Problem to work on. The whole listing below is to be output exactly, with no line skipped.

-- Opening Marker --

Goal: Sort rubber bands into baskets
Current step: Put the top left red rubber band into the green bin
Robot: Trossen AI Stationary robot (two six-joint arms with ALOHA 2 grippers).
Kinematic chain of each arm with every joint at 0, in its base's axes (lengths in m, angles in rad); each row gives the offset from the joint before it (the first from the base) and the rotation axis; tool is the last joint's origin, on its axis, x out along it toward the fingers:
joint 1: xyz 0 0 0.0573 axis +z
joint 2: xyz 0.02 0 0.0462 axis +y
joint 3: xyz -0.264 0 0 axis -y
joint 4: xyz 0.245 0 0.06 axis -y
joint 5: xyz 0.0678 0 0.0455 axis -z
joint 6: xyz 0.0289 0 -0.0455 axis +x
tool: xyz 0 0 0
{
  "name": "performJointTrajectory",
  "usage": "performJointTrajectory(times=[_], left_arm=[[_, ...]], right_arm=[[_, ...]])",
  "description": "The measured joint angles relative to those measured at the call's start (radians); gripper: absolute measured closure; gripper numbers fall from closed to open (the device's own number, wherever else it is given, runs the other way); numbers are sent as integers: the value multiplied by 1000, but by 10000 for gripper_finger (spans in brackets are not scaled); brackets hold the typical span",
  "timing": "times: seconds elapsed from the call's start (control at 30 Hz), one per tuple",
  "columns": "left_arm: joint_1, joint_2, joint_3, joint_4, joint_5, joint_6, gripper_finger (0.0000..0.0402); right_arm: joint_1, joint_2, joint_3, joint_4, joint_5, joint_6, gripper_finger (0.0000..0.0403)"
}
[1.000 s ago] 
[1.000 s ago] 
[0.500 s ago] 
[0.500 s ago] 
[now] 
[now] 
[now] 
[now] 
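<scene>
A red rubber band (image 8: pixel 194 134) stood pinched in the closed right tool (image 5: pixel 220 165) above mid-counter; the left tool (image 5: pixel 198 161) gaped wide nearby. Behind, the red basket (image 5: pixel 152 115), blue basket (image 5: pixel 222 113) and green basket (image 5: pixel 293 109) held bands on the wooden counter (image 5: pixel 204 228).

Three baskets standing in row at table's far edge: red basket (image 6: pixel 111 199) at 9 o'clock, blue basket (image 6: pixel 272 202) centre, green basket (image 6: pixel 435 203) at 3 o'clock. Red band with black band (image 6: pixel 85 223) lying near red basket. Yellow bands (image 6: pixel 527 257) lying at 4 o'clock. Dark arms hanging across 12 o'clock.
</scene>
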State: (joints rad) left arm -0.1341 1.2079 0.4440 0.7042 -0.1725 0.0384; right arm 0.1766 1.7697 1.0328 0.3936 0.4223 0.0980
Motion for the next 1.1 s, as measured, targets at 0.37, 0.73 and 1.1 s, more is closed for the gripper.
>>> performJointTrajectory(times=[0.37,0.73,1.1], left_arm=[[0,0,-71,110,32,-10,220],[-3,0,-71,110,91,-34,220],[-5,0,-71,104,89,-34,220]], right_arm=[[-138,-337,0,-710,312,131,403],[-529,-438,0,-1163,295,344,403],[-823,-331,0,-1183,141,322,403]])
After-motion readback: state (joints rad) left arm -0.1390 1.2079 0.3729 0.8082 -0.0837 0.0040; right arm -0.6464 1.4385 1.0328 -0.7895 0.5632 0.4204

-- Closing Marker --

Response.
Goal: Sort rubber bands into baskets
Current step: Put the top left red rubber band into the green bin
Robot: Trossen AI Stationary robot (two six-joint arms with ALOHA 2 grippers).
Kinematic chain of each arm with every joint at 0, in its base's axes (lengths in m, angles in rad); each row gives the offset from the joint before it (the first from the base) and the rotation axis; tool is the last joint's origin, on its axis, x out along it toward the fingers:
joint 1: xyz 0 0 0.0573 axis +z
joint 2: xyz 0.02 0 0.0462 axis +y
joint 3: xyz -0.264 0 0 axis -y
joint 4: xyz 0.245 0 0.06 axis -y
joint 5: xyz 0.0678 0 0.0455 axis -z
joint 6: xyz 0.0289 0 -0.0455 axis +x
tool: xyz 0 0 0
{
  "name": "performJointTrajectory",
  "usage": "performJointTrajectory(times=[_], left_arm=[[_, ...]], right_arm=[[_, ...]])",
  "description": "The measured joint angles relative to those measured at the call's start (radians); gripper: absolute measured closure; gripper numbers fall from closed to open (the device's own number, wherever else it is given, runs the other way); numbers are sent as integers: the value multiplied by 1000, but by 10000 for gripper_finger (spans in brackets are not scaled); brackets hold the typical span",
  "timing": "times: seconds elapsed from the call's start (control at 30 Hz), one per tuple",
  "columns": "left_arm: joint_1, joint_2, joint_3, joint_4, joint_5, joint_6, gripper_finger (0.0000..0.0402); right_arm: joint_1, joint_2, joint_3, joint_4, joint_5, joint_6, gripper_finger (0.0000..0.0403)"
}
[1.000 s ago] 
[1.000 s ago] 
[0.500 s ago] 
[0.500 s ago] 
[now] 
[now] 
[now] 
[now] 
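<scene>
A red rubber band (image 8: pixel 194 134) stood pinched in the closed right tool (image 5: pixel 220 165) above mid-counter; the left tool (image 5: pixel 198 161) gaped wide nearby. Behind, the red basket (image 5: pixel 152 115), blue basket (image 5: pixel 222 113) and green basket (image 5: pixel 293 109) held bands on the wooden counter (image 5: pixel 204 228).

Three baskets standing in row at table's far edge: red basket (image 6: pixel 111 199) at 9 o'clock, blue basket (image 6: pixel 272 202) centre, green basket (image 6: pixel 435 203) at 3 o'clock. Red band with black band (image 6: pixel 85 223) lying near red basket. Yellow bands (image 6: pixel 527 257) lying at 4 o'clock. Dark arms hanging across 12 o'clock.
</scene>
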State: (joints rad) left arm -0.1341 1.2079 0.4440 0.7042 -0.1725 0.0384; right arm 0.1766 1.7697 1.0328 0.3936 0.4223 0.0980
Motion for the next 1.1 s, as measured, targets at 0.37, 0.73 and 1.1 s, more is closed for the gripper.
>>> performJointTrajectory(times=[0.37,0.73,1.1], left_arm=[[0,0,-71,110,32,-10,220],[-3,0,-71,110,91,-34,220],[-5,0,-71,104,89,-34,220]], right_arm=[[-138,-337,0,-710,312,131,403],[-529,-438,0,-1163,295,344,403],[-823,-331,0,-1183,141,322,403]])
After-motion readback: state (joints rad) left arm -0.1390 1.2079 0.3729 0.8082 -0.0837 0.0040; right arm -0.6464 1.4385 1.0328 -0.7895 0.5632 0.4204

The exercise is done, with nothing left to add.